> _WHAT IS NEEDED_: Your answer must consist of exactly the lines below, starting with the line with "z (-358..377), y" and going on through the line with "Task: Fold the", and nothing else.

━━ PROVIDED DATA

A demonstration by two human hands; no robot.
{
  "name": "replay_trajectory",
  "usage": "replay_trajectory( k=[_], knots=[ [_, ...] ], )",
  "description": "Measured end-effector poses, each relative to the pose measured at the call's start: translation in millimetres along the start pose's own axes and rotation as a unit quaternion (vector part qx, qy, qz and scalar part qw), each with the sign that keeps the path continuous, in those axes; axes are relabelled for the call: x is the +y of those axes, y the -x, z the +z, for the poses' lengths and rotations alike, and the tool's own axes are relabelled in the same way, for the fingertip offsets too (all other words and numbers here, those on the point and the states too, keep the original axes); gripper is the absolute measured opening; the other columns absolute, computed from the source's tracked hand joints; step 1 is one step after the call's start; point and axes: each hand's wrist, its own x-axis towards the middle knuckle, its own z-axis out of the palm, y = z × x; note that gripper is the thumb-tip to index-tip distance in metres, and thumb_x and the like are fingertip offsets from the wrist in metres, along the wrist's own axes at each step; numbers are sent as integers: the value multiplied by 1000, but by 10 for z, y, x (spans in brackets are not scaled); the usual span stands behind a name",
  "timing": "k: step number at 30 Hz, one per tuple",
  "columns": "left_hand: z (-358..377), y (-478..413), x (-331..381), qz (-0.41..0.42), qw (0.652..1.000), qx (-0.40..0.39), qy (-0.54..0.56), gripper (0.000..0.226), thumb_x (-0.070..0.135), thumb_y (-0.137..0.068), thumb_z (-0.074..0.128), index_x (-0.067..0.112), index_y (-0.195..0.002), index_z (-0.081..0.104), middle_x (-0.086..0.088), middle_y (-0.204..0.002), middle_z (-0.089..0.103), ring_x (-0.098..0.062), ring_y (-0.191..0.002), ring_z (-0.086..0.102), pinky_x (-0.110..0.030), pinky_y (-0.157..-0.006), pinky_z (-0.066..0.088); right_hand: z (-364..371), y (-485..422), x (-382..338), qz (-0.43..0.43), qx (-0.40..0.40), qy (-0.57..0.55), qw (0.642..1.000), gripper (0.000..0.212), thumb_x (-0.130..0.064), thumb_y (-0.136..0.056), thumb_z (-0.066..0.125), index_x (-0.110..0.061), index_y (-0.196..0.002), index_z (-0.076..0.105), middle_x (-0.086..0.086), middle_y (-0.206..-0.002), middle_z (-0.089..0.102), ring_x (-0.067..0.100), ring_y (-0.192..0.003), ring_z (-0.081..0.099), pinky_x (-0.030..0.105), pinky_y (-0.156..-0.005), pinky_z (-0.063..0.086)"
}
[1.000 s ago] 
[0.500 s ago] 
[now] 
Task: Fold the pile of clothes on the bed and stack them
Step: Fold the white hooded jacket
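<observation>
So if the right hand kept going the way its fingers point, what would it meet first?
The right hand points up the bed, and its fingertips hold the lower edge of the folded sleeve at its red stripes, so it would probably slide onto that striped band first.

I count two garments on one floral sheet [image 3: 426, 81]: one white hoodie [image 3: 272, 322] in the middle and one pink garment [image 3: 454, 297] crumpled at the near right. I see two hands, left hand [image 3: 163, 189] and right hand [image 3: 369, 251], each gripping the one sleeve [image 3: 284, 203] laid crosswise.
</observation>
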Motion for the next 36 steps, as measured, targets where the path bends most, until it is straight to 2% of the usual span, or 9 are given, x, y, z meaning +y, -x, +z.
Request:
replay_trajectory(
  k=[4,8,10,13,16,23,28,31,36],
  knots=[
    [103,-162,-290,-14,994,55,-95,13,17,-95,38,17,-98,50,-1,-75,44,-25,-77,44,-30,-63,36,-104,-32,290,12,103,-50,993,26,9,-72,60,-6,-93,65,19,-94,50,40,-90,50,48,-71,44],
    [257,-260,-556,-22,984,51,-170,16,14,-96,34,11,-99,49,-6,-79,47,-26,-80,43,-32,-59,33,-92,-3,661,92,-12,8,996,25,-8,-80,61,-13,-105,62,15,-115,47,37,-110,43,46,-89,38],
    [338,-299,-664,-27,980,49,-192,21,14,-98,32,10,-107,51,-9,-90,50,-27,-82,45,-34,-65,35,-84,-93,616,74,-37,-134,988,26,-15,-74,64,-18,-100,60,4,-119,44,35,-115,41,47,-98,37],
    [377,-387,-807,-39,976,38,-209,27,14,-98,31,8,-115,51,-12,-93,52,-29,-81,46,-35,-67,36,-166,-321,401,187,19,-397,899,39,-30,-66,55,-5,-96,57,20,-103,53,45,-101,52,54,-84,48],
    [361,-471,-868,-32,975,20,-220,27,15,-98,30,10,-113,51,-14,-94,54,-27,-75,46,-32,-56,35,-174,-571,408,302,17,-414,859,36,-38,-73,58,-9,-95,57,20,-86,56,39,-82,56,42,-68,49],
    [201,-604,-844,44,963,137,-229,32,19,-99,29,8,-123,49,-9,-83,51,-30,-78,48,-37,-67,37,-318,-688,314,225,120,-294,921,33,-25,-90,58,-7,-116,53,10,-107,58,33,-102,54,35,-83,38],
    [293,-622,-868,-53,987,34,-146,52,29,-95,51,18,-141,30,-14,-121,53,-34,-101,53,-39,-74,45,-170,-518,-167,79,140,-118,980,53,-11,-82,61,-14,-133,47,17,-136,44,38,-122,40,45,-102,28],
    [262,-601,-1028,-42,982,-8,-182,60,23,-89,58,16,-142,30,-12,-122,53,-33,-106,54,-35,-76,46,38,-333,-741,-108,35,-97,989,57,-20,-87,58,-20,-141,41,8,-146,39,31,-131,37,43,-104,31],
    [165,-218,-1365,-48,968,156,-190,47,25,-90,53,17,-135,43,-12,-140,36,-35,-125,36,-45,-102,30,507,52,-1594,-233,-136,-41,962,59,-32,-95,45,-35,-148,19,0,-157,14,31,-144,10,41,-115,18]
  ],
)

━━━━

> _TASK ANSWER_:
  "columns": "left_hand: z (-358..377), y (-478..413), x (-331..381), qz (-0.41..0.42), qw (0.652..1.000), qx (-0.40..0.39), qy (-0.54..0.56), gripper (0.000..0.226), thumb_x (-0.070..0.135), thumb_y (-0.137..0.068), thumb_z (-0.074..0.128), index_x (-0.067..0.112), index_y (-0.195..0.002), index_z (-0.081..0.104), middle_x (-0.086..0.088), middle_y (-0.204..0.002), middle_z (-0.089..0.103), ring_x (-0.098..0.062), ring_y (-0.191..0.002), ring_z (-0.086..0.102), pinky_x (-0.110..0.030), pinky_y (-0.157..-0.006), pinky_z (-0.066..0.088); right_hand: z (-364..371), y (-485..422), x (-382..338), qz (-0.43..0.43), qx (-0.40..0.40), qy (-0.57..0.55), qw (0.642..1.000), gripper (0.000..0.212), thumb_x (-0.130..0.064), thumb_y (-0.136..0.056), thumb_z (-0.066..0.125), index_x (-0.110..0.061), index_y (-0.196..0.002), index_z (-0.076..0.105), middle_x (-0.086..0.086), middle_y (-0.206..-0.002), middle_z (-0.089..0.102), ring_x (-0.067..0.100), ring_y (-0.192..0.003), ring_z (-0.081..0.099), pinky_x (-0.030..0.105), pinky_y (-0.156..-0.005), pinky_z (-0.063..0.086)"
}
[1.000 s ago] 
[0.500 s ago] 
[now] 
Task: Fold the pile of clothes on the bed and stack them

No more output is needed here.